Access & portal applications for a lower/nil deduction certificate u/s 197 are now routed through the TRACES–Income Tax integrated workflow. And Navigation (as displayed to users with updated access): TRACES → Statements / Forms → Request for Income tax Form 13 / Income tax Form 128 (New Process). Backend processing and AO control remain with the income tax department, even though the entry point reflects TRACES branding.
Application Type : Select “Online” application for faster processing and digital workflow. Then offline applications are discouraged and may not be accepted except in exceptional cases.
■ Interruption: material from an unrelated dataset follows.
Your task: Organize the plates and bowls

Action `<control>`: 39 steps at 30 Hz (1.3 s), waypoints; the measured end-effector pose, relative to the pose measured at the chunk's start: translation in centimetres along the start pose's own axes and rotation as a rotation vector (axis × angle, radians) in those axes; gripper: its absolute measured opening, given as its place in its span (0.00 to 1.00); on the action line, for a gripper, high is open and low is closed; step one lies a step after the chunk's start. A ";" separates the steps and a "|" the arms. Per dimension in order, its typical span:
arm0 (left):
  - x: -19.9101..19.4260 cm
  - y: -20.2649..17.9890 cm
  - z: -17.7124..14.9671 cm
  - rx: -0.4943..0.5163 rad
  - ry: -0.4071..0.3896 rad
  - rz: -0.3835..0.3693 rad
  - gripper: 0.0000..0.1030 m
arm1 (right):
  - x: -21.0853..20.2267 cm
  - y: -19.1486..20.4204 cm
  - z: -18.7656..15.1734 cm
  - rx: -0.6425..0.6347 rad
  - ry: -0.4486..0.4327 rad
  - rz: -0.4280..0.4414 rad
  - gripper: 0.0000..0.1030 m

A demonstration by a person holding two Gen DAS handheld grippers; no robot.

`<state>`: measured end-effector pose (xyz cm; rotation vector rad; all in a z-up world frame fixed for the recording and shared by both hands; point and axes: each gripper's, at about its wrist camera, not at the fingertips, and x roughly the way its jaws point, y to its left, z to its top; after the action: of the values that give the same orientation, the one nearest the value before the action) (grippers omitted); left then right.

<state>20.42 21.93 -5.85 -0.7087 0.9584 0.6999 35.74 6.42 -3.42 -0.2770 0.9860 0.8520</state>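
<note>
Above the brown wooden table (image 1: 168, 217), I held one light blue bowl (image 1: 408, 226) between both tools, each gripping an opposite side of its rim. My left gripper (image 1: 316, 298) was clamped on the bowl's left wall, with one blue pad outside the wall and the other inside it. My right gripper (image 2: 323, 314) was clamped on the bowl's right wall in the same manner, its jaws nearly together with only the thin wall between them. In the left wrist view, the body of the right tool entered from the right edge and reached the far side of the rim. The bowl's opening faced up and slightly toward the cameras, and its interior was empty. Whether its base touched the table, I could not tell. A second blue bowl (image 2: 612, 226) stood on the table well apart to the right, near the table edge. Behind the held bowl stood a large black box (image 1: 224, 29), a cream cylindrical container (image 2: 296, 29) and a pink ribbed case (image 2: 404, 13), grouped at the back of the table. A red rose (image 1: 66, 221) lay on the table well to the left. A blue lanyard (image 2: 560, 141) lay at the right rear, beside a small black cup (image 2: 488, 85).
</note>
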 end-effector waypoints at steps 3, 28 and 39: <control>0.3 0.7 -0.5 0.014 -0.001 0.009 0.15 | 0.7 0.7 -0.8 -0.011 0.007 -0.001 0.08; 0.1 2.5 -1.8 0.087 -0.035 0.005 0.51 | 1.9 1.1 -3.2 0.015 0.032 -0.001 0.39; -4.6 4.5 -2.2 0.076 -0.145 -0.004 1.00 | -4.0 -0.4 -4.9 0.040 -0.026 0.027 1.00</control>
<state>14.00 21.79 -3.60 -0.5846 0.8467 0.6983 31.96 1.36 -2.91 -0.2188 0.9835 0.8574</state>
Following Documentation Readiness: Before initiating Form 13 / Form 128, keep the following ready in PDF format
Submission & Verification : The application must be verified using a Digital Signature Certificate (preferred for non‑resident and corporate cases) or an Electronic Verification Code where permitted.
Validity of Certificate : If approved, the Lower / Nil Deduction Certificate. Is valid only for the specified financial year, mentioning the approved TDS rate, nature of payment, and Deductor TAN(s), if specified. Taxpayer required Fresh application is required every year.
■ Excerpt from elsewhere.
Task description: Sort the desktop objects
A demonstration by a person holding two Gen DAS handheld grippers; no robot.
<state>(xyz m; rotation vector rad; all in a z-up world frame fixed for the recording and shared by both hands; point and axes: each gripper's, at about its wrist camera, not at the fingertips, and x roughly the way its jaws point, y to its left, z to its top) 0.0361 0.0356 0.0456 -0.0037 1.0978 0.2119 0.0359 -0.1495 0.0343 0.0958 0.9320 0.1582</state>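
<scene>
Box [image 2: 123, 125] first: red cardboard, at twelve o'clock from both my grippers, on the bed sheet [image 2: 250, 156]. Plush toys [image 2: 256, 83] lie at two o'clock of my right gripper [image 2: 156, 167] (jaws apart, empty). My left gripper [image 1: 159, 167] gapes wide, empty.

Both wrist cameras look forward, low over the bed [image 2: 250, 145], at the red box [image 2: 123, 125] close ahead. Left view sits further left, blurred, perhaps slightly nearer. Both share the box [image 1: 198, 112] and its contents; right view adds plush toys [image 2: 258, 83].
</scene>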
Steps to Apply Online (2026-27 or onward procedure): Log in to TRACES with your credentials. Choose “Request for Income tax Form 13/Income tax Form 128 under the “Statements/Forms” tab. ). Enter applicant PAN, deductor TAN, and residential status. Then the taxpayer selects the nature of payment (salary, professional fees, contract, commission, interest, property sale, etc.) and the requested tax deduction at source / NIL rate. Fill in the applicant details, PAN, and TAN of the deductor. Specify the nature of payment (e.g., salary, professional fees) and the requested Tax Deducted at Source rate. Then upload necessary supporting documents, such as income projections and financial statements. Upload all supporting documents (income estimates, computations, financials). Submit the application using DSC, or EVC. Track application status online until clarification is issued (if any) orTax Deducted at Source the certificate is generated by the AO. Submit using a digital signature certificate and track the application on TRACES until the certificate is generated, usually within 30 days. For the tax year 2026-27, ensure compliance with the new Income Tax Rules 2026 for all submissions. Indicative processing time: 2–4 weeks, depending on AO workload and complexity.
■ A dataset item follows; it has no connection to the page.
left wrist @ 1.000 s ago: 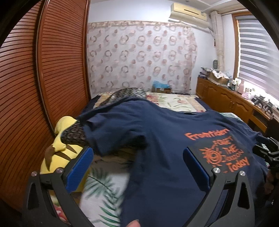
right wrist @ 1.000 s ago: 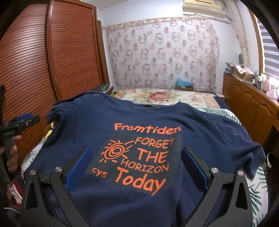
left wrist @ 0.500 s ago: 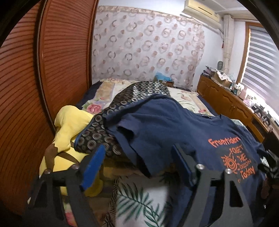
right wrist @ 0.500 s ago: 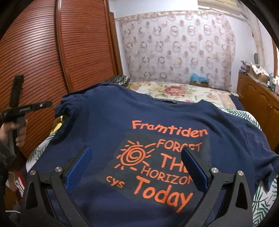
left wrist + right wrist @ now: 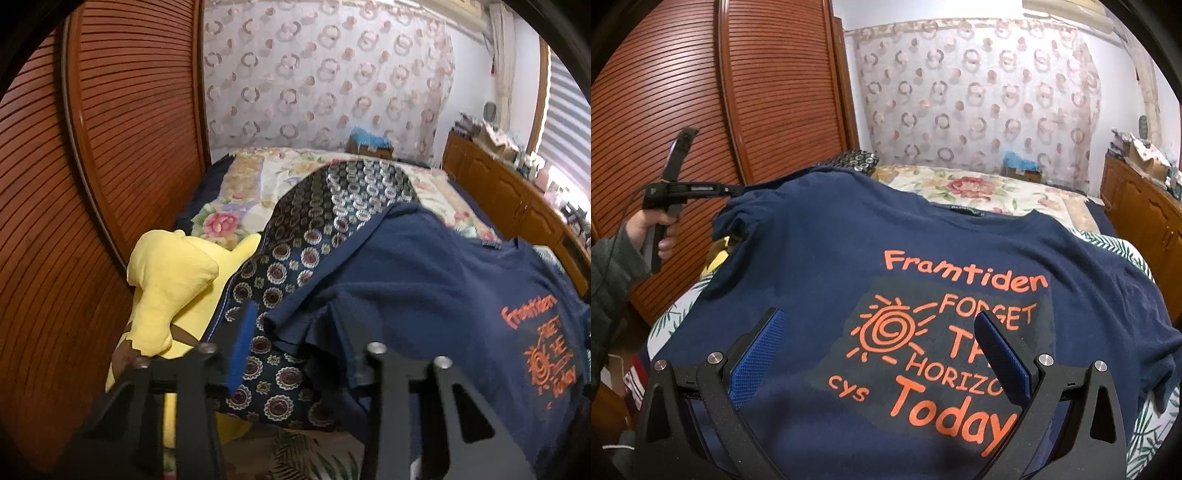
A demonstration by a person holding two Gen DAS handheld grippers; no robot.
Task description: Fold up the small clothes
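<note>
Navy T-shirt (image 5: pixel 820 295): soft, light, limp; take hold at left-edge sleeve. Left tool (image 5: pixel 306 345) half-closed, empty; right tool (image 5: pixel 879 354) apart.

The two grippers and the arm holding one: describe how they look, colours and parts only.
The right gripper has a matte black forked frame, silver screw heads and blue textured pads. The left gripper is built the same, black with silver screws and a blue pad. Seen from the right wrist view, its black handle carries a thin cable, and the left hand is bare below a dark grey quilted sleeve.
</note>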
Careful preparation significantly improves approval timelines.
| Situation | TDS Without lower deduction certificate | With lower deduction certificate |
| NRI – LTCG | 20% + SC + Cess | As per actual gains |
| No capital gains | 20% | NIL |
| Reinvestment eligible | 20% | Reduced rate |
This relief is especially relevant for income such as capital gains on sale of property, rental income, and interest, where standard Tax Deducted at Source rates for NRIs are significantly higher than the final tax payable. In many cases:
In such situations, excess TDS causes cash‑flow blockage and forces the NRI to wait for refunds after filing the income‑tax return. A certificate under Section 197 prevents this hardship. Eligibility Criteria for NRIs. An NRI may apply for a lower / nil deduction certificate if they can demonstrate that their estimated total tax liability for the year is lower than the applicable TDS rate. Eligibility is established through:
Even though excess Tax Deducted at Source can be claimed as a refund through ITR, for NRIs this often involves long processing times, additional compliance, exchange loss, and blocked funds. Hence, Section 197 relief is preventive and commercially prudent.
NRIs selling property or earning taxable income in India should proactively evaluate the applicability of a lower / nil deduction certificate under Section 197. Where tax liability is nil or minimal, this certificate is often the most efficient and legally sound solution to avoid unnecessary tax deductions.